» **Exercise directions**
Repeat the listing below line for line, exactly as shown.
++++++++
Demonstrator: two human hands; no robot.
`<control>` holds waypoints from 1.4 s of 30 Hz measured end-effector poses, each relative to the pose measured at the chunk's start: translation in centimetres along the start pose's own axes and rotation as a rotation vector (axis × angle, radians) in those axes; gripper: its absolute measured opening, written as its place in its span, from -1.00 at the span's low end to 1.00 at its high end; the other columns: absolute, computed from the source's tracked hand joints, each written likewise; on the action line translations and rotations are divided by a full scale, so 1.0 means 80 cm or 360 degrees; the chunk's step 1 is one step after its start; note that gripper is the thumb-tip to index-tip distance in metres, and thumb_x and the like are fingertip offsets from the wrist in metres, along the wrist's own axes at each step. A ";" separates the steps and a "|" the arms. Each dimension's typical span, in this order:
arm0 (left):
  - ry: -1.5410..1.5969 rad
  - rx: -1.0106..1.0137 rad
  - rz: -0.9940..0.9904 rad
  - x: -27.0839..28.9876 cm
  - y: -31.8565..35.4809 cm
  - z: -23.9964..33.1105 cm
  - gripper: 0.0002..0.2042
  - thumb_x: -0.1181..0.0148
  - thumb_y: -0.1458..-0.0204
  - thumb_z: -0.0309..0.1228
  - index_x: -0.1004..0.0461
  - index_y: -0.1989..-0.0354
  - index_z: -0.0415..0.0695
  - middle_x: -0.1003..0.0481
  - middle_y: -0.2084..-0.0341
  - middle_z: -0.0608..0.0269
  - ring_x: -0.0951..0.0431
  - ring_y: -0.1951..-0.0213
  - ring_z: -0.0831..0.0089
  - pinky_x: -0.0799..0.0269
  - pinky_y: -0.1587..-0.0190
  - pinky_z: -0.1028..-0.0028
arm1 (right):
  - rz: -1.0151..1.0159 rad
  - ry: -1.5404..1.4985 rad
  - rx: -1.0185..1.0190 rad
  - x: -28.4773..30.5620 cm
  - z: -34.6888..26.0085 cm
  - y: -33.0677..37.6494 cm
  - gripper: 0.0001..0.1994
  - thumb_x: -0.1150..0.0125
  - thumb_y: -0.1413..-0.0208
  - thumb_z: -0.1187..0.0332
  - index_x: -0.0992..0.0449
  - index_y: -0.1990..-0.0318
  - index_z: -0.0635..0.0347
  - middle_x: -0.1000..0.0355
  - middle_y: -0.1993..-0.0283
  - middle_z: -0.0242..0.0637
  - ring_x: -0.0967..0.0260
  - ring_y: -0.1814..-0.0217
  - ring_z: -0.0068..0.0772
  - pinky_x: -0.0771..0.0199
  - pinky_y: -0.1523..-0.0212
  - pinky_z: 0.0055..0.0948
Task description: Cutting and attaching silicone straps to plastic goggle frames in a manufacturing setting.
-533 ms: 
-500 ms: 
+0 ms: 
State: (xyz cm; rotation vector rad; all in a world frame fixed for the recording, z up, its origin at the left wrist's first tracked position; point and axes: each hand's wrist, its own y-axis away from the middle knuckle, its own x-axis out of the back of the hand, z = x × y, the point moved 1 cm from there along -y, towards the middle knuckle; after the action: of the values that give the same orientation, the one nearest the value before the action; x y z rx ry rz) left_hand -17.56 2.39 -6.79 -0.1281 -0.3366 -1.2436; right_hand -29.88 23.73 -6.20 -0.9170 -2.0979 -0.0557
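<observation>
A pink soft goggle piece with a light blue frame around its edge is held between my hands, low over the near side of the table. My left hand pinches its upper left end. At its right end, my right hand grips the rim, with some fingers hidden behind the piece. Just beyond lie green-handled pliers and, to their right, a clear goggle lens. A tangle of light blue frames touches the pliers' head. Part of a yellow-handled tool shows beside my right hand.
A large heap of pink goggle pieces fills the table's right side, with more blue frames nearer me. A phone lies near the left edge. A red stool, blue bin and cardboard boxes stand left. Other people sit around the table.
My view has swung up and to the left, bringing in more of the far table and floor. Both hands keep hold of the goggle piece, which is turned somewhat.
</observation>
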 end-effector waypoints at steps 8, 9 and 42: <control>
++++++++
» **Answer box**
Demonstrator: two human hands; no robot.
`<control>` holds waypoints from 1.4 s of 30 Hz measured end-effector poses, each relative to the pose measured at the chunk's start: translation in centimetres along the start pose's own axes and rotation as a rotation vector (axis × angle, radians) in those axes; gripper: its absolute measured opening, written as its place in its span, from -1.00 at the span's low end to 1.00 at its high end; the other columns: absolute, computed from the source's tracked hand joints, each written likewise; on the action line translations and rotations are divided by a full scale, so 1.0 means 80 cm or 360 degrees; the chunk's step 1 is one step after its start; note that gripper is the thumb-tip to index-tip distance in metres, and thumb_x and the like are fingertip offsets from the wrist in metres, along the wrist's own axes at each step. A ";" separates the steps and a "|" the arms. Each dimension's typical span, in this order:
arm0 (left):
  - ry: -1.5410..1.5969 rad
  - rx: -1.0106..1.0137 rad
  - rz: -0.9940..0.9904 rad
  - x: -27.0839..28.9876 cm
  - y: -31.8565..35.4809 cm
  - z: -23.9964..33.1105 cm
  - gripper: 0.0002..0.2042
  - thumb_x: -0.1181..0.0148
  - thumb_y: -0.1458..-0.0204
  - thumb_z: -0.0309..0.1228
  - index_x: -0.1004..0.0461
  - index_y: -0.1989..-0.0354
  - index_z: -0.0415..0.0695
  - middle_x: -0.1003..0.0481
  - middle_y: -0.2084..-0.0341
  - middle_z: -0.0608..0.0269
  - ring_x: -0.0951..0.0431
  - ring_y: -0.1951..-0.0213
  - ring_z: -0.0831..0.0089
  - pinky_x: -0.0799..0.0269
  - pinky_y: -0.1587..-0.0190
  - pinky_z: -0.1028..-0.0028
arm1 (right):
  - rz: -1.0151..1.0159 rad
  - ry: -1.5404..1.4985 rad
  - rx: -1.0185..1.0190 rad
  - x: -28.4773..30.5620 cm
  - z: -34.6888..26.0085 cm
  - y: -33.0677..37.6494 cm
  - gripper: 0.0001..0.1994
  - thumb_x: -0.1150..0.0125
  - thumb_y: -0.1413..-0.0208
  - thumb_z: -0.1187..0.0332
  - index_x: -0.0992..0.0449
  - index_y: -0.1990..-0.0318
  - index_z: -0.0635..0.0347
  - middle_x: -0.1000..0.0355
  - middle_y: -0.1993..-0.0283
  - middle_z: -0.0242..0.0637
  - ring_x: -0.0967..0.0260
  - ring_y: -0.1814..-0.0217
  - ring_z: -0.0068..0.0772
  - pinky_x: -0.0771..0.0199
  - pinky_y: -0.1523..-0.0212
  - pinky_z: 0.0055..0.0948
Task description: Cutting and attaching silicone straps to plastic goggle frames in a manufacturing setting.
-533 ms: 
-500 ms: 
+0 ms: 
State: (xyz cm; rotation vector rad; all in a world frame fixed for the recording, z up, its origin at the left wrist's first tracked position; point and axes: each hand's wrist, its own y-axis away from the middle knuckle, its own x-axis out of the back of the hand, z = x × y, the point moved 1 cm from there along -y, towards the middle knuckle; after the action: of the values that give the same orientation, the one nearest the value before the action; x y z rx ry rz) left_hand -17.56 2.39 -6.79 -0.1281 -0.3366 -1.2436; right_hand -29.88 23.73 -6.20 -0.9170 -2.0979 -0.0557
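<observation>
A pink soft goggle piece with a light blue frame around its edge is held between my hands, low over the near side of the table. My left hand pinches its upper left end. At its right end, my right hand grips the rim, with some fingers hidden behind the piece. Just beyond lie green-handled pliers and, to their right, a clear goggle lens. A tangle of light blue frames touches the pliers' head. Part of a yellow-handled tool shows beside my right hand.
A large heap of pink goggle pieces fills the table's right side, with more blue frames nearer me. A phone lies near the left edge. A red stool, blue bin and cardboard boxes stand left. Other people sit around the table.
My view has swung up and to the left, bringing in more of the far table and floor. Both hands keep hold of the goggle piece, which is turned somewhat.
</observation>
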 end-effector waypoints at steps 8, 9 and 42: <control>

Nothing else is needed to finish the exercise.